Exercise requirements:
Transcribe exactly, leaving out pictures, the lines from the one that holds "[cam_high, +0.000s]" through the end of the data below, including both end lines and no others.

The data:
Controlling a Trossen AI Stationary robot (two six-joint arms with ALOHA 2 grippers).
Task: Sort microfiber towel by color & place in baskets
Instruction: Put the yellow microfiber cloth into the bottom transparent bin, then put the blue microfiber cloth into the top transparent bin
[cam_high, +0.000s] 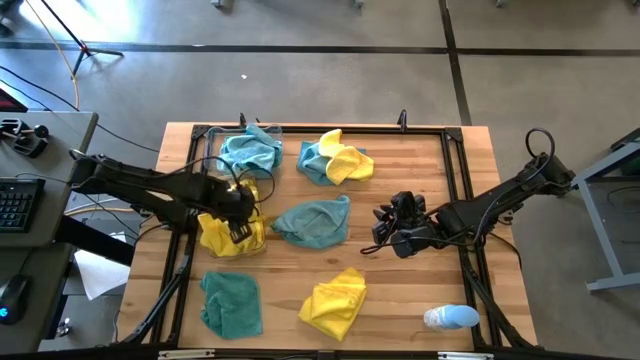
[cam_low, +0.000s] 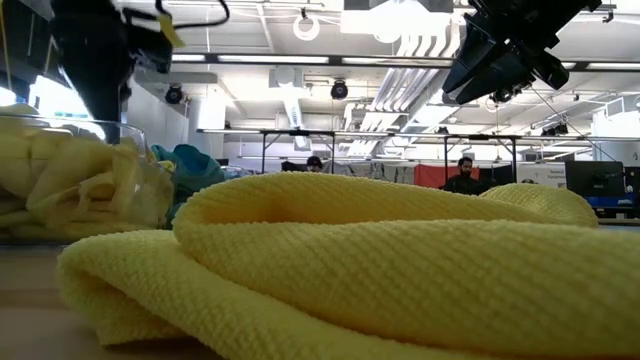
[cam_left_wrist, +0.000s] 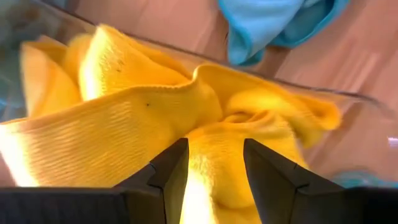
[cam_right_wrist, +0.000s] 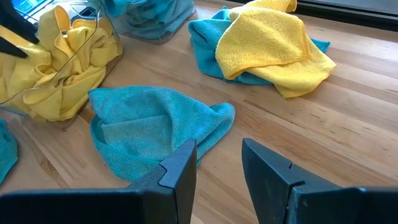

Expected answer:
[cam_high, +0.000s] 
[cam_low, +0.000s] 
[cam_left_wrist, +0.000s] 
[cam_right_wrist, +0.000s] 

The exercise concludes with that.